INSTRUCTIONS FOR THE TASK:
Each entry is to be output precisely as it appears.

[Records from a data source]
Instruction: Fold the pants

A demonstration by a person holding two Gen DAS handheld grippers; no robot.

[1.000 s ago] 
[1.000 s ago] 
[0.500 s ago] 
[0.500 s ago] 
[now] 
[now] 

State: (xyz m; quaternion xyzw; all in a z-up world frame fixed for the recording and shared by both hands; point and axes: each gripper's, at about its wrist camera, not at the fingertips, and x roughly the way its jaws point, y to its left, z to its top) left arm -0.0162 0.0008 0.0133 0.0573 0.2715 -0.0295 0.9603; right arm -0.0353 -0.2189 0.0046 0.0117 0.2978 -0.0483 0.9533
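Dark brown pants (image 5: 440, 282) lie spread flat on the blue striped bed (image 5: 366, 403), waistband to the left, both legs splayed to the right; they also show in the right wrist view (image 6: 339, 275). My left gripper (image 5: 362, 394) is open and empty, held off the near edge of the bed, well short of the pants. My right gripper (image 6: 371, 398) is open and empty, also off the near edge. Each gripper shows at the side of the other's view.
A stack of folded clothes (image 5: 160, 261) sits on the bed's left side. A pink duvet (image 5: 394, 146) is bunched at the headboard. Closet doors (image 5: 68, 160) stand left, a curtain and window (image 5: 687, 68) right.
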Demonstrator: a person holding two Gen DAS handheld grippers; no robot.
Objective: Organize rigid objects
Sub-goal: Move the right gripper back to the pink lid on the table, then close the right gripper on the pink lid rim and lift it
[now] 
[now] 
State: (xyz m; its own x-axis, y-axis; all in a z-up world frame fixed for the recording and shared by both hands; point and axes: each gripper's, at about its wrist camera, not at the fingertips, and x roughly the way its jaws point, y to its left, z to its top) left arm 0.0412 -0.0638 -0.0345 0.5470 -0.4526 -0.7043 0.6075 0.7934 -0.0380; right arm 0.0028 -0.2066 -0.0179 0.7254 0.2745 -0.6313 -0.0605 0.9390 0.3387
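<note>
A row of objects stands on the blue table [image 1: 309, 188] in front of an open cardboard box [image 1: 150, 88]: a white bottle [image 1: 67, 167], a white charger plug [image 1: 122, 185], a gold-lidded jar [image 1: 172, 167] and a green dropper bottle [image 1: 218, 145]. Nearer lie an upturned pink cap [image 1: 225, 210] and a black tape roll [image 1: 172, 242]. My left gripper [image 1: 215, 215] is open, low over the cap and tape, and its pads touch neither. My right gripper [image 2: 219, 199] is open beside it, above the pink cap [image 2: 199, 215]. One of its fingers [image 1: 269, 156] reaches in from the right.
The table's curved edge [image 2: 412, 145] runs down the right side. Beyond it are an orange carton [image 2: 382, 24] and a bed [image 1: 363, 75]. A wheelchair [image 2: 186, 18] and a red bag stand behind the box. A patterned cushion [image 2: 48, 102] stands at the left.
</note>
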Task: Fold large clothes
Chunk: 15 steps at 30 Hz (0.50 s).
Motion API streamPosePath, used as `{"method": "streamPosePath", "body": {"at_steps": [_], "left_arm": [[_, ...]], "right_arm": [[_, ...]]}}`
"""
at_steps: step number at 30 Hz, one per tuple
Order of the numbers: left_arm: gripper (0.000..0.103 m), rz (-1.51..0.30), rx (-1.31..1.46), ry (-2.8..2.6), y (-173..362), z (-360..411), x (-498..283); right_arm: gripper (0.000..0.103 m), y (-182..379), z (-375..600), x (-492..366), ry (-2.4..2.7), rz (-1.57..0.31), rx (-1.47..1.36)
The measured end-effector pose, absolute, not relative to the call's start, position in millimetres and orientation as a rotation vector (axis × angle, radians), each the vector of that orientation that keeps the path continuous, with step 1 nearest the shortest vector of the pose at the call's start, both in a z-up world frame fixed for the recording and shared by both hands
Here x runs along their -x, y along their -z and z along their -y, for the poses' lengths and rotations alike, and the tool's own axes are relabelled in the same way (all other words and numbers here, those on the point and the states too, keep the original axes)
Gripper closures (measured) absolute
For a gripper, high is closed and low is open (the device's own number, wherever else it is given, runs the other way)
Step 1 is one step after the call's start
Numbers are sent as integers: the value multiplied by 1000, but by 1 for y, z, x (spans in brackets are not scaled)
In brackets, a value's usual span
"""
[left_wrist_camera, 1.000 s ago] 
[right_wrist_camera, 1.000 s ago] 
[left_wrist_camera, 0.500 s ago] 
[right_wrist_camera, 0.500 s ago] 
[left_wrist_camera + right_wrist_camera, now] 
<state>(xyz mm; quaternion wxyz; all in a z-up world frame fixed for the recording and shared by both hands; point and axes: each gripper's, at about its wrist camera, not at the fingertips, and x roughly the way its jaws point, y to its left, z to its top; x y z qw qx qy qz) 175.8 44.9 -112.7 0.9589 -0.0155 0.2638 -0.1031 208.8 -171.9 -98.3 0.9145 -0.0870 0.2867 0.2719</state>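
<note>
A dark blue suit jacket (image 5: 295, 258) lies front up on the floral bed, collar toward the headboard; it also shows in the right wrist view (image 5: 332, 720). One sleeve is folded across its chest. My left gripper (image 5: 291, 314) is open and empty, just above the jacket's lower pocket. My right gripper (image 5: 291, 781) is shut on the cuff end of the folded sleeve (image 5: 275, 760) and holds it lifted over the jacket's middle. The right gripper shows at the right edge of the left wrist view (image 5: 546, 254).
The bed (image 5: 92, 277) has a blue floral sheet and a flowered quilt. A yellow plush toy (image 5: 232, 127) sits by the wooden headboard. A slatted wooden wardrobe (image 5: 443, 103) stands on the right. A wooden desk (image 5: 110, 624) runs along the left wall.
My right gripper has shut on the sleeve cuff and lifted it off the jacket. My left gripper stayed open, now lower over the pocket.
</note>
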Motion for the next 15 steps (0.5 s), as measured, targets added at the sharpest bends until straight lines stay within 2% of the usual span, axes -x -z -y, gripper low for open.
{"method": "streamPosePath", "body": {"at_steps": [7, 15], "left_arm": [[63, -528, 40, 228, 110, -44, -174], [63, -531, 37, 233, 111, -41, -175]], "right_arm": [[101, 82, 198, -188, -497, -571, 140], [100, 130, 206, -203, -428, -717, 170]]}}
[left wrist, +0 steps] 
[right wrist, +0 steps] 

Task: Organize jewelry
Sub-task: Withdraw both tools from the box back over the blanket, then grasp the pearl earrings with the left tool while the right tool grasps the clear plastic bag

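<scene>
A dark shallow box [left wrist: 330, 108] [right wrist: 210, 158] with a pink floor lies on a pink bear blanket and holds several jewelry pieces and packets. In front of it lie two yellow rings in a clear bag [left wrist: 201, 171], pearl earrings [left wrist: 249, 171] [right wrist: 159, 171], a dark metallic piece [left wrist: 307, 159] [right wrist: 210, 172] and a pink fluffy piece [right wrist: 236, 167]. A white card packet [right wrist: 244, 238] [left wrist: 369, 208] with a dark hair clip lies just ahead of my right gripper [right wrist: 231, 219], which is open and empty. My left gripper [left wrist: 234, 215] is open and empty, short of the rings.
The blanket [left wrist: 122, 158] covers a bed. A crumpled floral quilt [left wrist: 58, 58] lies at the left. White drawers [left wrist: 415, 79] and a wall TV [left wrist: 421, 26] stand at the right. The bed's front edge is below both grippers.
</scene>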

WRITTEN ANSWER:
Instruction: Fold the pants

A demonstration by a person holding two Gen DAS handheld grippers; no robot.

[1.000 s ago] 
[1.000 s ago] 
[0.500 s ago] 
[0.500 s ago] 
[now] 
[now] 

State: (xyz m; quaternion xyzw; all in a z-up world frame fixed for the recording and shared by both hands; point and axes: each gripper's, at about its wrist camera, not at the fingertips, and x roughly the way its jaws point, y to its left, z to its top) left arm -0.0162 0.0008 0.0133 0.0573 0.2715 -0.0295 0.9603; right arm -0.0353 -0.2189 0.0046 0.0117 0.2978 -0.0483 0.9533
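Dark brown pants (image 5: 440, 282) lie spread flat on the blue striped bed (image 5: 366, 403), waistband to the left, both legs splayed to the right; they also show in the right wrist view (image 6: 339, 275). My left gripper (image 5: 362, 394) is open and empty, held off the near edge of the bed, well short of the pants. My right gripper (image 6: 371, 398) is open and empty, also off the near edge. Each gripper shows at the side of the other's view.
A stack of folded clothes (image 5: 160, 261) sits on the bed's left side. A pink duvet (image 5: 394, 146) is bunched at the headboard. Closet doors (image 5: 68, 160) stand left, a curtain and window (image 5: 687, 68) right.
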Demonstrator: a person holding two Gen DAS handheld grippers; no robot.
Objective: Organize rigid objects
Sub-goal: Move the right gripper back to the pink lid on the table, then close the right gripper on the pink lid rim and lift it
[now] 
[now] 
State: (xyz m; its own x-axis, y-axis; all in a z-up world frame fixed for the recording and shared by both hands; point and axes: each gripper's, at about its wrist camera, not at the fingertips, and x roughly the way its jaws point, y to its left, z to its top) left arm 0.0412 -0.0638 -0.0345 0.5470 -0.4526 -0.7043 0.6075 0.7934 -0.0380; right arm 0.0028 -0.2066 -0.0179 0.7254 0.2745 -0.6313 -0.0605 0.9390 0.3387
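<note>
A row of objects stands on the blue table [image 1: 309, 188] in front of an open cardboard box [image 1: 150, 88]: a white bottle [image 1: 67, 167], a white charger plug [image 1: 122, 185], a gold-lidded jar [image 1: 172, 167] and a green dropper bottle [image 1: 218, 145]. Nearer lie an upturned pink cap [image 1: 225, 210] and a black tape roll [image 1: 172, 242]. My left gripper [image 1: 215, 215] is open, low over the cap and tape, and its pads touch neither. My right gripper [image 2: 219, 199] is open beside it, above the pink cap [image 2: 199, 215]. One of its fingers [image 1: 269, 156] reaches in from the right.
The table's curved edge [image 2: 412, 145] runs down the right side. Beyond it are an orange carton [image 2: 382, 24] and a bed [image 1: 363, 75]. A wheelchair [image 2: 186, 18] and a red bag stand behind the box. A patterned cushion [image 2: 48, 102] stands at the left.
</note>
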Task: Fold large clothes
Chunk: 15 steps at 30 Hz (0.50 s).
Motion API streamPosePath, used as `{"method": "streamPosePath", "body": {"at_steps": [_], "left_arm": [[_, ...]], "right_arm": [[_, ...]]}}`
"""
at_steps: step number at 30 Hz, one per tuple
Order of the numbers: left_arm: gripper (0.000..0.103 m), rz (-1.51..0.30), rx (-1.31..1.46), ry (-2.8..2.6), y (-173..362), z (-360..411), x (-498..283); right_arm: gripper (0.000..0.103 m), y (-182..379), z (-375..600), x (-492..366), ry (-2.4..2.7), rz (-1.57..0.31), rx (-1.47..1.36)
The measured end-effector pose, absolute, not relative to the call's start, position in millimetres and orientation as a rotation vector (axis × angle, radians), each the vector of that orientation that keeps the path continuous, with step 1 nearest the shortest vector of the pose at the call's start, both in a z-up world frame fixed for the recording and shared by both hands
Here x runs along their -x, y along their -z and z along their -y, for the poses' lengths and rotations alike, and the tool's own axes are relabelled in the same way (all other words and numbers here, those on the point and the states too, keep the original axes)
Gripper closures (measured) absolute
For a gripper, high is closed and low is open (the device's own number, wherever else it is given, runs the other way)
Step 1 is one step after the call's start
Numbers are sent as integers: the value multiplied by 1000, but by 1 for y, z, x (spans in brackets are not scaled)
In brackets, a value's usual span
"""
[left_wrist_camera, 1.000 s ago] 
[right_wrist_camera, 1.000 s ago] 
[left_wrist_camera, 0.500 s ago] 
[right_wrist_camera, 0.500 s ago] 
[left_wrist_camera + right_wrist_camera, now] 
<state>(xyz mm; quaternion wxyz; all in a z-up world frame fixed for the recording and shared by both hands; point and axes: each gripper's, at about its wrist camera, not at the fingertips, and x roughly the way its jaws point, y to its left, z to its top; x y z qw qx qy qz) 175.8 44.9 -112.7 0.9589 -0.0155 0.2638 -0.1031 208.8 -171.9 -98.3 0.9145 -0.0870 0.2867 0.2719</state>
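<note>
A dark blue suit jacket (image 5: 295, 258) lies front up on the floral bed, collar toward the headboard; it also shows in the right wrist view (image 5: 332, 720). One sleeve is folded across its chest. My left gripper (image 5: 291, 314) is open and empty, just above the jacket's lower pocket. My right gripper (image 5: 291, 781) is shut on the cuff end of the folded sleeve (image 5: 275, 760) and holds it lifted over the jacket's middle. The right gripper shows at the right edge of the left wrist view (image 5: 546, 254).
The bed (image 5: 92, 277) has a blue floral sheet and a flowered quilt. A yellow plush toy (image 5: 232, 127) sits by the wooden headboard. A slatted wooden wardrobe (image 5: 443, 103) stands on the right. A wooden desk (image 5: 110, 624) runs along the left wall.
My right gripper has shut on the sleeve cuff and lifted it off the jacket. My left gripper stayed open, now lower over the pocket.
</note>
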Motion for the next 15 steps (0.5 s), as measured, targets added at the sharpest bends until straight lines stay within 2% of the usual span, axes -x -z -y, gripper low for open.
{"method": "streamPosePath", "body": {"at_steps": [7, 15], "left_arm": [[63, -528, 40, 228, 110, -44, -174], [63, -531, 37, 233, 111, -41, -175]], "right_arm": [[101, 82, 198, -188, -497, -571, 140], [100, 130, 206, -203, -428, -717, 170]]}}
[left wrist, +0 steps] 
[right wrist, +0 steps] 

Task: Organize jewelry
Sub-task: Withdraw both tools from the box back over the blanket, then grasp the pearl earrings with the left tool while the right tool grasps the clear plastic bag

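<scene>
A dark shallow box [left wrist: 330, 108] [right wrist: 210, 158] with a pink floor lies on a pink bear blanket and holds several jewelry pieces and packets. In front of it lie two yellow rings in a clear bag [left wrist: 201, 171], pearl earrings [left wrist: 249, 171] [right wrist: 159, 171], a dark metallic piece [left wrist: 307, 159] [right wrist: 210, 172] and a pink fluffy piece [right wrist: 236, 167]. A white card packet [right wrist: 244, 238] [left wrist: 369, 208] with a dark hair clip lies just ahead of my right gripper [right wrist: 231, 219], which is open and empty. My left gripper [left wrist: 234, 215] is open and empty, short of the rings.
The blanket [left wrist: 122, 158] covers a bed. A crumpled floral quilt [left wrist: 58, 58] lies at the left. White drawers [left wrist: 415, 79] and a wall TV [left wrist: 421, 26] stand at the right. The bed's front edge is below both grippers.
</scene>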

This exercise calls for no further output.